We tried three main classical machine learning models, namely Logistic Regression, Support Vector Machines (SVMs), and Random Forests.
Logistic Regression
1. Introduction:
Since we’re on the topic of classical machine learning, we ought to include the good ‘ol classic logistic regression. Multinomial logistic regression was performed in sklearn on 8 prediction classes and 46 features: duration, protocol_type, rate, srate, drate, syn_flag_number, psh_flag_number, ack_flag_number, fin_flag_number, fin_count, ack_count, syn_count, rst_count, header_length, rst_flag_number, cwr_flag_number, ece_flag_number , number, http, https, ssh, telnet, smtp, irc, tcp, udp, dhcp, arp, icmp, ipv, llc, dns, flow_duration, urg_count, avg, max, std, tot_size, tot_sum, min, iat, magnitude, weight, radius, covariance, and variance.
2. Data Preprocessing:
Data was scaled, labels were encoded to be integers 0-7 and 100,000 test datapoints and 100,000 test datapoints were sampled.
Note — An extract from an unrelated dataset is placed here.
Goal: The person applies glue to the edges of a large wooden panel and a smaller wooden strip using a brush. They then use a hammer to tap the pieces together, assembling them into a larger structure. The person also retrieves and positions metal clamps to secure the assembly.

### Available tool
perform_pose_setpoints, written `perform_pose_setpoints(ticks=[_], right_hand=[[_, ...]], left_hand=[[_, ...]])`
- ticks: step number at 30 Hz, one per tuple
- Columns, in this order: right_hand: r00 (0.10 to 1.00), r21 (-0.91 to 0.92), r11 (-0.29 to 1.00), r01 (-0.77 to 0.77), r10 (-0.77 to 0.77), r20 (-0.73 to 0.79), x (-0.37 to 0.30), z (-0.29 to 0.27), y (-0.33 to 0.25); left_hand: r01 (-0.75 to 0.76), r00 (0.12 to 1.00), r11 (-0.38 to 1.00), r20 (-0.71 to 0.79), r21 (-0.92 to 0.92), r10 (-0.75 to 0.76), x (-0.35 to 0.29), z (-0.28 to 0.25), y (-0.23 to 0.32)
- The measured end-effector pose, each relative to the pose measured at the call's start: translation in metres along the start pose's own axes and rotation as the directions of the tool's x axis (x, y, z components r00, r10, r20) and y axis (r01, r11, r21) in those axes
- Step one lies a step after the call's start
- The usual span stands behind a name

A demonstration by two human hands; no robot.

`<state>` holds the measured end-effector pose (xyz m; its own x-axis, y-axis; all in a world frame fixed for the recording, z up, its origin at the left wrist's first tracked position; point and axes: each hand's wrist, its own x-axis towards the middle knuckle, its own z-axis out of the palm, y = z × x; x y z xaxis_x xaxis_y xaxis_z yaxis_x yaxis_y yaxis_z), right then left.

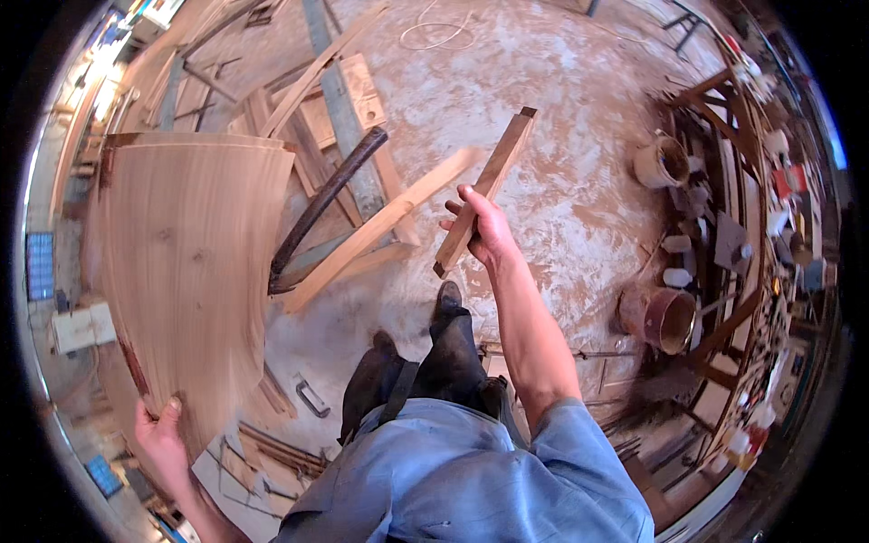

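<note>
In my right hand (484, 224) is a wooden strip (498, 167) with dark ends, held out at a slant over the floor. The fingers wrap round its lower half. My left hand (163, 434) grips the near corner of a large wooden panel (195, 253), thumb on the top face and fingers at the edge. A dark reddish stain runs along parts of the panel's edge. What bears the panel's far end is hidden. Just right of the panel, a light wooden board (385, 231) and a dark curved bar (330, 204) slant up from the floor.
Wooden pieces (362, 86) lie stacked at the far left. A black C-clamp (312, 398) lies on the floor near my feet. Along the right stand a bucket (659, 163), a round reddish tub (656, 317) and cluttered shelves (747, 299). A coiled cord (439, 34) rests on the dusty floor far ahead.
</note>
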<state>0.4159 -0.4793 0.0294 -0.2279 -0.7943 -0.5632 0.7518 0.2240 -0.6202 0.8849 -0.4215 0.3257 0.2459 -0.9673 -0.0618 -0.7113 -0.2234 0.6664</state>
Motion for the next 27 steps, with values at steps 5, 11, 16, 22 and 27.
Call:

3. Model Training and Evaluation:
Overall performance metrics using logistic regression are not very good.
Even after tuning hyper-parameters like solvers, penalties, and “C” (inverse of regularization), performance metrics are under 0.85, where metrics other than accuracy perform noticeably worse.
Increasing the number of iterations has the greatest impact on performance, but it is not efficient to just merely increase the number of iterations.
Also, since the dataset has thousands of data points, this means that we are also misclassifying thousands of cases.
Confusion Matrix
Grid Search was used to find the optimal hyper-parameter “C” (inverse of regularization strength), which was C = 1.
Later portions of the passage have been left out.